Des deux personnages c'est Volski qui est le plus intéressant. Toute son histoire est liée à celle de la Russie depuis la deuxième guerre mondiale. Choutov quant à lui ne m'est pas très
sympathique, c'est un homme aigri. Je me demande à quel point ce n'est pas en partie Makine qui se cache derrière le personnage. Il termine son récit avec une conclusion à laquelle je n'adhère pas.
Comparant l'époque actuelle avec celle de l'URSS il constate que c'était "une époque qu'il sait indéfendable et où pourtant vivaient quelques êtres qu'il faudra coute que coute sauver de
l'oubli". Je ne vois pas pourquoi on ne pourrait pas dire la même chose du monde d'aujourd'hui.
Le narrateur est un instructeur soviétique qui, entre les années 1970 et la chute de l'URSS, a parcouru l'Afrique pour en former les peuples à la révolution.
Révolution contre le colonisateur encore en place, révolution contre les régimes à la solde des Etats-Unis. Un jour, prisonnier d'une faction adverse, il rencontre Elias Almeida, un Angolais,
prisonnier avec lui, acquis à la cause communiste. Les deux hommes deviennent amis. Leur existence aventureuse va les amener à se croiser régulièrement sur leurs terrains de combat.
C'est la quête d'Elias que nous raconte L'amour humain. Marqué par la mort de sa mère (victime de la répression portuguaise en Angola) Elias se bat pour un
monde plus juste. Ce qui l'anime aussi c'est le souvenir de son amour pour Anna -une femme qu'il a rencontrée lors d'un stage de formation à Moscou- et du voyage qu'il fit avec elle vers son
village natal de Sibérie. L'histoire d'Elias s'entrecroise avec celle du narrateur sur fond d'interventions soviétiques, de guerres civiles et de grande violence.
"Sans l'amour qu'il portait à cette femme, la vie n'aurait été qu'une interminable nuit, dans les forêts du Lunda Norte, à la frontière entre l'Angola et le
Zaïre." Il est ici question du sens de la vie qui va avec la connaissance de l'amour vrai. Un amour dans lequel il n'y a pas de place pour les mensonges ou les faux-semblant, où l'on
se présente sans masque, tel qu'on est devant l'autre. Et tout le reste n'est qu'accouplements. Il y a quelque chose de très romantique dans cette conception des choses. D'un côté une humanité qui
geint, qui souffre, qui baise, qui n'est que morceaux de viande ; de l'autre côté Elias et son amour sublime mais qui ne peut pas vivre avec la femme qu'il aime.
Je n'adhère pas à une telle division et je termine ce livre avec un sentiment très mitigé. J'avais découvert Andreï Makine avec Le testament français qui
m'avait emballée.
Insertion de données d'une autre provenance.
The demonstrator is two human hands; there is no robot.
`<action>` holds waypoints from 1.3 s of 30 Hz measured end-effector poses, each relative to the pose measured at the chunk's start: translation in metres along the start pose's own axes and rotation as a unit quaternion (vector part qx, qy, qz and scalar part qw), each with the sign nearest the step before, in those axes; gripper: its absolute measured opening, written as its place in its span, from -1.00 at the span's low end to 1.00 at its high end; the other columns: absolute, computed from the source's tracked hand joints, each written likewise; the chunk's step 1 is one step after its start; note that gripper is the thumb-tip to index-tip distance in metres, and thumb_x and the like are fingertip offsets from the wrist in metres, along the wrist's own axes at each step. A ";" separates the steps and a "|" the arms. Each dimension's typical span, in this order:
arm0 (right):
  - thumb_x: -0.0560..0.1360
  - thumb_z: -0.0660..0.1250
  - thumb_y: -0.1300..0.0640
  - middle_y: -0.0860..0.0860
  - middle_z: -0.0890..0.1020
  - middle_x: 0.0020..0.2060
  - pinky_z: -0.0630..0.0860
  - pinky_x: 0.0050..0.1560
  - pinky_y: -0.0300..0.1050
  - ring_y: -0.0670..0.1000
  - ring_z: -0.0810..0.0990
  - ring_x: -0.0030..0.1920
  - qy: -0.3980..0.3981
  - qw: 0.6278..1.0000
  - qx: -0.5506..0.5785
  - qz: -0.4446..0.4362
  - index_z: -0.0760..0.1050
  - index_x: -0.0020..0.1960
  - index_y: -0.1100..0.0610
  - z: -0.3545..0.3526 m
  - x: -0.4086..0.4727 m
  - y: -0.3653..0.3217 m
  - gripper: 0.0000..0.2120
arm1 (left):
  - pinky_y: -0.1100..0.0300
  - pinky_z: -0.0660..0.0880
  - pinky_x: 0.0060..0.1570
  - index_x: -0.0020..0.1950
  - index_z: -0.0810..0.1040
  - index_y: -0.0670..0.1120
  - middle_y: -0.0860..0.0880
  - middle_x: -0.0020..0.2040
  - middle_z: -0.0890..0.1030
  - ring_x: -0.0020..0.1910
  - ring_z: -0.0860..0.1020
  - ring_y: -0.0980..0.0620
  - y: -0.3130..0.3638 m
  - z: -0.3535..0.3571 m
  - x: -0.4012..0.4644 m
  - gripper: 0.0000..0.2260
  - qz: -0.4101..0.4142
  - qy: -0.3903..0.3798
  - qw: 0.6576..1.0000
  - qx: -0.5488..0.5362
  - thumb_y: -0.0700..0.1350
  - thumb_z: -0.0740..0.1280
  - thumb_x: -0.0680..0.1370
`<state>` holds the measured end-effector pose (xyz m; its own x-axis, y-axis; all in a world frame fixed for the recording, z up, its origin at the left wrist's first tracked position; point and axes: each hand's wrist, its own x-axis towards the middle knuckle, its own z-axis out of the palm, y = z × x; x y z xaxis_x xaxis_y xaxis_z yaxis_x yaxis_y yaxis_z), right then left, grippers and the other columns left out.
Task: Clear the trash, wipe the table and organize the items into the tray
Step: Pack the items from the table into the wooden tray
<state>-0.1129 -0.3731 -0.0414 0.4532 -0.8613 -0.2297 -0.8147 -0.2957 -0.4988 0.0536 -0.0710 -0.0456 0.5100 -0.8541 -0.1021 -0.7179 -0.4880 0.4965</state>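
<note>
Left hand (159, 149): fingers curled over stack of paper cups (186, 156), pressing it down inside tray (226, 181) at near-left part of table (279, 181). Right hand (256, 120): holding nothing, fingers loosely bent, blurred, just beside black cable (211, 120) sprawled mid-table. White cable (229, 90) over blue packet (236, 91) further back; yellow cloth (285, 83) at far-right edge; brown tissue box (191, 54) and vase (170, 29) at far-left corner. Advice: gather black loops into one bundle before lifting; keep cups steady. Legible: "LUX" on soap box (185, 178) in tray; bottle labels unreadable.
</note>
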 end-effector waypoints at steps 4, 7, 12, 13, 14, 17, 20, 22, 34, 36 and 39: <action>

J'ai lu dans la foulée ses romans précédents : La fille d'un héros de l'Union soviétique, Confession d'un
porte-drapeau déchu et Au temps du fleuve Amour qui ont confirmé ma première impression et m'ont fait placer Andreï Makine au rang de mes auteurs
favoris. J'ai lu ensuite ceux qui ont suivi mais depuis La musique d'une vie je suis moins convaincue. J'ai le projet depuis un bout de temps de relire tout
ça pour savoir si cet engouement se maintient ou s'il a correspondu à un moment de ma vie. Quoi qu'il en soit je reste une admiratrice de M. Makine ne serait-ce que pour sa maîtrise parfaite du
Français qui n'est pas sa langue maternelle.